**Your task**
Retype each line of the data below exactly, beginning with the first and ending with the one that contains "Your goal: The". Pictures do not belong in the copy.
=== Section Start ===
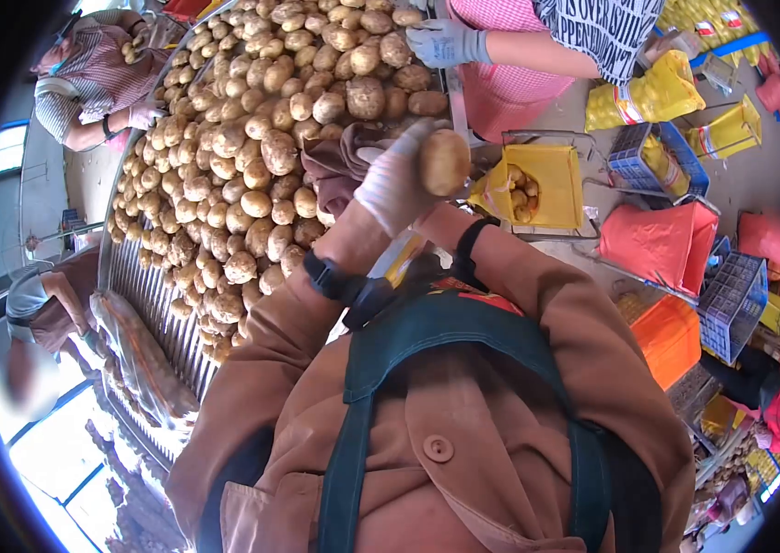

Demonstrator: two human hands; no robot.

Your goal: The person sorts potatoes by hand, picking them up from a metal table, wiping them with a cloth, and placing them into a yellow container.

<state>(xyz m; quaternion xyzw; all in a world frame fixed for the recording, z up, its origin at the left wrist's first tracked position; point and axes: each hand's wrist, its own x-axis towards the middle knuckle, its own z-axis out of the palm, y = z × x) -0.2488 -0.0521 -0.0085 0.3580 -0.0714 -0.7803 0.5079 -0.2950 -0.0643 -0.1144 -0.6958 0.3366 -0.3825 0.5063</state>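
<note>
My left hand [392, 184], in a whitish striped knit glove, is closed against a large, roundish potato [446, 163] raised above the heap's near edge. My right forearm reaches in beneath the potato; the right hand itself is mostly hidden behind the left hand and the potato, so its fingers do not show clearly. A crumpled brown cloth [333, 169] lies against the potatoes beside my left hand. Beyond both hands spreads a big heap of potatoes [252, 138] of mixed sizes, some with soil on them.
The heap rests on a slatted metal bed [182, 336]. A co-worker's grey-gloved hand [445, 43] touches potatoes at the far right edge; other people stand at the left. On my right are a yellow bag of potatoes in a frame [556, 184], blue crates [731, 304] and an orange bin [666, 341].
</note>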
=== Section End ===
**Finished exercise**
Demonstrator: two human hands; no robot.

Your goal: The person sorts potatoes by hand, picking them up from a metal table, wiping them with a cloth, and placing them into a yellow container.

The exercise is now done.